I am trying to be better at saying no, and I’ve done it a couple times recently and while I get the sweats and a bit of that fight-or-flight when I get set up to do it, I feel better when I realize I’ve saved myself a time suck, or something I didn’t want to do, or a service that I don’t find helpful. I just said no to joining an orchestra for the summer, knowing that while I might enjoy it I just don’t have the bandwidth right now, and I just fired my therapist. I’m trying to be more like Lori, and not care, because at least with the friend who asked me to join her orchestra, saying no was not met with the ire I thought it might be. I’m trying to protect my time and interests better, saying no and not worrying so much about fallout that may or may not be real is definitely a step in the right direction. But man, it’s hard.

11 torthuil { 08.16.17 at 4:01 pm }

Maybe it’s easier for me to say no because I have always had a strong negative reaction to people crossing my boundaries. Actually I’m not the kind of person who gets constantly asked for favours, so it’s sort of a pre-emtive no lol. I don’t usually get guilty and agonize because I immediately know I’m not comfortable and I go into grr, stop it mode. And repeat boundary crossing tends to intensify the reaction.
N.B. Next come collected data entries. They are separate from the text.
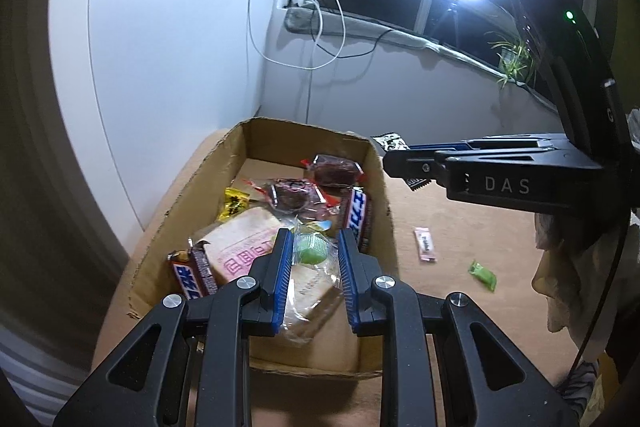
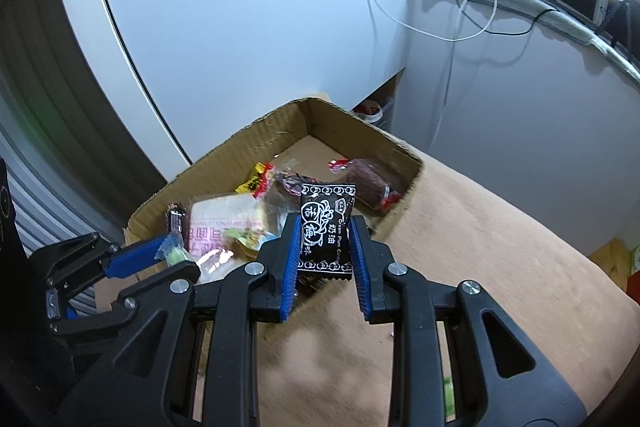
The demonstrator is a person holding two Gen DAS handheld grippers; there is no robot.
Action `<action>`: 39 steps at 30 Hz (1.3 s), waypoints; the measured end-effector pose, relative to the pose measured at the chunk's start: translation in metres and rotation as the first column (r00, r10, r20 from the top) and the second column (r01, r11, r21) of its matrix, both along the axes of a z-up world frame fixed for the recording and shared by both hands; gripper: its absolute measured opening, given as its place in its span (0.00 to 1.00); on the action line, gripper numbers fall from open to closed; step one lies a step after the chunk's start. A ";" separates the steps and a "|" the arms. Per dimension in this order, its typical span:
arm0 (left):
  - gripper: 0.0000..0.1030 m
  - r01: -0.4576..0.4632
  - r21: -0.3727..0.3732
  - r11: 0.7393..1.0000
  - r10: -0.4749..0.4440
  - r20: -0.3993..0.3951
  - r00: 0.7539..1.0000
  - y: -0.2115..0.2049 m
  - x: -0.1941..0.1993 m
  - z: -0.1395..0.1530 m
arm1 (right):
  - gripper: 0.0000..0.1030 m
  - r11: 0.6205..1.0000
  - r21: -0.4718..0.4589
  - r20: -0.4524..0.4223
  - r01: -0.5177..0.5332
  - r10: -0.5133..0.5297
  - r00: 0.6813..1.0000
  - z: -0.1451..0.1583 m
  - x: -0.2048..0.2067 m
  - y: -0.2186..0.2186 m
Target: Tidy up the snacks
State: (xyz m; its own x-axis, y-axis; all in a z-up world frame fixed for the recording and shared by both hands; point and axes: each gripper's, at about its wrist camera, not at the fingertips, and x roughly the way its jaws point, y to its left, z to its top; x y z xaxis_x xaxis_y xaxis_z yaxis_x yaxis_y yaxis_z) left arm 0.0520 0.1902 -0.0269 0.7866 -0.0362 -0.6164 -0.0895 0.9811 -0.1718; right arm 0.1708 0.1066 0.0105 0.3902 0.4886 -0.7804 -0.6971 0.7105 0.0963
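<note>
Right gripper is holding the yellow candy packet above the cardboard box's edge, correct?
Not quite. The right gripper holds a black plum candy packet, not yellow, as the right wrist view shows. It is above the cardboard box's edge.

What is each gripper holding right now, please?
Left gripper: shut on the green candy, above the cardboard box.
Right gripper: shut on the black plum candy packet, at the box's edge.
</note>
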 end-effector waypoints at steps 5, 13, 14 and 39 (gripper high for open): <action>0.21 -0.016 0.003 1.000 0.016 -0.012 1.000 0.005 0.004 -0.004 | 0.25 1.000 -0.003 -0.022 -0.014 0.014 1.000 -0.010 0.006 0.016; 0.22 -0.034 -0.002 0.999 0.034 -0.040 0.999 0.012 0.008 -0.013 | 0.25 0.999 -0.007 -0.041 -0.036 0.036 0.999 -0.015 0.003 0.027; 0.22 -0.035 -0.002 0.999 0.035 -0.040 0.999 0.012 0.008 -0.013 | 0.25 0.999 -0.008 -0.041 -0.037 0.036 0.998 -0.015 0.003 0.027; 0.48 -0.017 0.010 1.000 0.017 0.004 1.000 -0.014 0.000 0.009 | 0.55 0.997 0.061 0.006 0.049 -0.050 0.999 0.022 -0.002 -0.043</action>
State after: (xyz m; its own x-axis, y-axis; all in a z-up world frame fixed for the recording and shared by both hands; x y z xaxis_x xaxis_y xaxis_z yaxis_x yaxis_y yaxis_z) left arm 0.0520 0.1758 -0.0181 0.7892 -0.0166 -0.6139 -0.1053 0.9812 -0.1620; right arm 0.1693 0.0633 0.0327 0.4209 0.5149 -0.7468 -0.6623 0.7370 0.1349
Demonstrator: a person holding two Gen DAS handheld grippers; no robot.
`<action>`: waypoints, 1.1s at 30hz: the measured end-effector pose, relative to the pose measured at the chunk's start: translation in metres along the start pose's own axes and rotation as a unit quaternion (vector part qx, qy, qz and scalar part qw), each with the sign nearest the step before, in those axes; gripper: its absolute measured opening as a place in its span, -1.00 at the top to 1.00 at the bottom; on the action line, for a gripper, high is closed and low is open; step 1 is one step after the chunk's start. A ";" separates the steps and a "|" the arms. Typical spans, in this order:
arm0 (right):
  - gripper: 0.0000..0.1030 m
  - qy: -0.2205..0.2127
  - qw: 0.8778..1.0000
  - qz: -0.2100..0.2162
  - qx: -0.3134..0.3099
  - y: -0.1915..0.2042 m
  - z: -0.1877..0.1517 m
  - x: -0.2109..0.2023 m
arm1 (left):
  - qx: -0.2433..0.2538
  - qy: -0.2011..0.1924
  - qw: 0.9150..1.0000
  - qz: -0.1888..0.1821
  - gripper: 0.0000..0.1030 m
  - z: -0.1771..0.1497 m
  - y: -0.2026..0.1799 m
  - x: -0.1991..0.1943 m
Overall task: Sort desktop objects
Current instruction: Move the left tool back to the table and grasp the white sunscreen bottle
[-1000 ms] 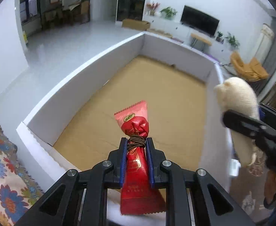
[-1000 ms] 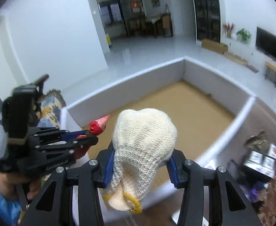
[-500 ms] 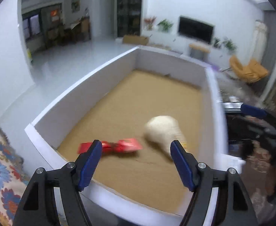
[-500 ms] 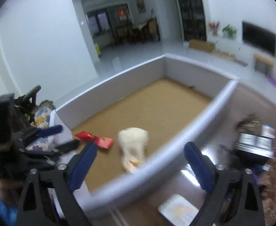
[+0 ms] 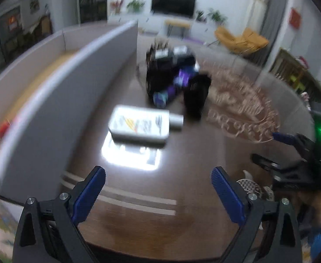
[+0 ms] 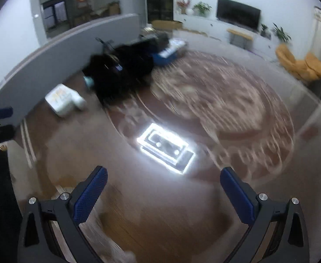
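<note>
My left gripper (image 5: 158,184) is opening, empty; right gripper (image 6: 163,182) opening, empty; the carton (image 5: 139,127) beside the box (image 5: 57,92) lies ahead of my left gripper, nearer it.

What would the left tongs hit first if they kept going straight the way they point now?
Probably the bare brown tabletop; nothing lies between the opening left tongs, and the white box sits farther ahead.

The right claw (image 6: 163,188), blue-padded black fingers, is opening wide with nothing between them over the glossy brown surface (image 6: 151,219). Far left stand a white box wall (image 6: 51,65), a small white packet (image 6: 62,100) and a blurred black heap (image 6: 125,70).
</note>
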State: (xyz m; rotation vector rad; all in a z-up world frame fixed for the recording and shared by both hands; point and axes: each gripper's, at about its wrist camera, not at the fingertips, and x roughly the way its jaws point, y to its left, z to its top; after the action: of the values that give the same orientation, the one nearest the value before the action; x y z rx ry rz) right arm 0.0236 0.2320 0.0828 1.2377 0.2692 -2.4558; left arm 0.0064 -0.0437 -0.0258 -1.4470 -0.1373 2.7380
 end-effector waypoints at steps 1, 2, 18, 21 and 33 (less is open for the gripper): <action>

The exception is if I’m dealing with a vulnerable or disabled person whom I know is lacking skills or the ability to cope somehow, then I am consciously more patient. But then I’m also strategically looking for ways I can teach them to change their behaviour.
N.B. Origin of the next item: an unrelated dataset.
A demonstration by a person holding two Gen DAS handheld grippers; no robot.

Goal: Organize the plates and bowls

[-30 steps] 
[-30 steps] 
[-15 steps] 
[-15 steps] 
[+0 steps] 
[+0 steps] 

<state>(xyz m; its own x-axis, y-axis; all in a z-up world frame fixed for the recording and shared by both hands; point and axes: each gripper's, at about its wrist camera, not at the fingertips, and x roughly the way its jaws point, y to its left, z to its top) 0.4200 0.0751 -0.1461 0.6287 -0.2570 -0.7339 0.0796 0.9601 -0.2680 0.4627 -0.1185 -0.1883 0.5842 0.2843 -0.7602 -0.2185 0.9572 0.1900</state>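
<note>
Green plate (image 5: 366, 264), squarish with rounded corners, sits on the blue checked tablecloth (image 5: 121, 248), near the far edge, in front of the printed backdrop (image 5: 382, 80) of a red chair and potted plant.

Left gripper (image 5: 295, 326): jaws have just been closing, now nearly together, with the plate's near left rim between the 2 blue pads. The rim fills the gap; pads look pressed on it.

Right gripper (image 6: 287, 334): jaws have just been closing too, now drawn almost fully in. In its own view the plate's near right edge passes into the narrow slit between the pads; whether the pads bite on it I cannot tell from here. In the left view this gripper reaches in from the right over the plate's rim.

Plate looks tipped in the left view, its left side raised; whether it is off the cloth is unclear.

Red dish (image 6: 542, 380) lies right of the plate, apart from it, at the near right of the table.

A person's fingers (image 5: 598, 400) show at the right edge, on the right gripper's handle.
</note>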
Based on that, if you want to be able to say No more often, my advice would be to become more sensitive to your negative emotions. When you get that “I don’t like this: get me out of here” feeling: listen to it and get out of the situation. Allow yourself to feel cranky and overwhelmed because that’s how you really feel. 😀

12 Mali { 08.17.17 at 9:14 pm }

I think we should feel much freer to say “no” more often. I’ve been able to do it more in my 40s and 50s, when I finally learned some self-care. I’ve made a practice of saying “yes” and “no” more often! And I find I don’t need to justify to anyone else saying “no.” A simply, “No, I’m sorry I can’t,” is perfectly reasonable, and you don’t owe anyone any explanation, whether the reason for the decline is “no I’m too busy,” or “no, that’s my sleeping in/playing a computer game/reading a book time” or “no, I don’t like you” or “no, because I’ve done it the last ten times and it is someone else’s turn.”